§ **TASK STATEMENT**
Your answer should contain only the lines from the top of the data below down through the one with "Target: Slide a", transcribed exactly and without pictures; please include nothing more.
DATA SECTION START
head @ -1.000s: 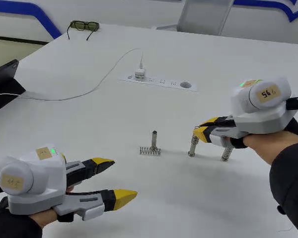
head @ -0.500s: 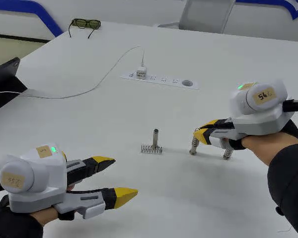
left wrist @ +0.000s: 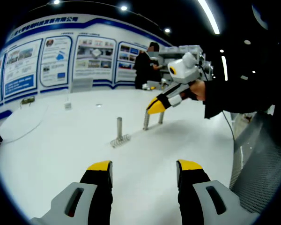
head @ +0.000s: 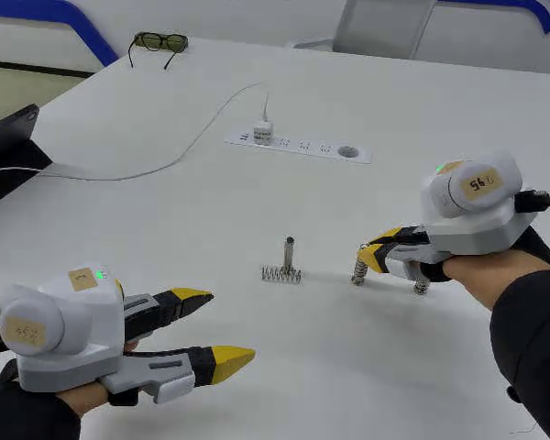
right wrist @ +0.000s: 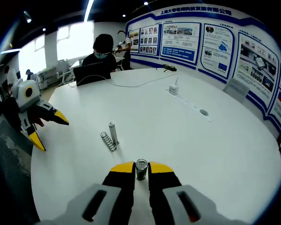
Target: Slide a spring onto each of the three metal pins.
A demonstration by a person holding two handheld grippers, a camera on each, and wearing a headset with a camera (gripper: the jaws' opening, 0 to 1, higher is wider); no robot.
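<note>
Fingers (right wrist: 123,169) of right gripper (head: 374,256) clamped on pin (right wrist: 141,169), left gripper (head: 227,324) spread wide, held low, level.

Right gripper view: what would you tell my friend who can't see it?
The right gripper's yellow-tipped jaws close around the top of a silver metal pin on a white table. Beyond, a bare upright silver pin stands with a loose coiled wire spring lying beside it, and the open left gripper shows at the left.

A broad white table (head: 147,229) carries a power strip (head: 298,145), a trailing cable (head: 200,136) and dark glasses (head: 159,41), beneath blue-trimmed wall posters (right wrist: 187,35) and ceiling strip lights (left wrist: 208,16).
</note>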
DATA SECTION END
§ **ANSWER FOR THIS EXERCISE**
head @ -1.000s: 
head @ -0.500s: 
left wrist @ +0.000s: 
head @ +0.000s: 
right wrist @ +0.000s: 
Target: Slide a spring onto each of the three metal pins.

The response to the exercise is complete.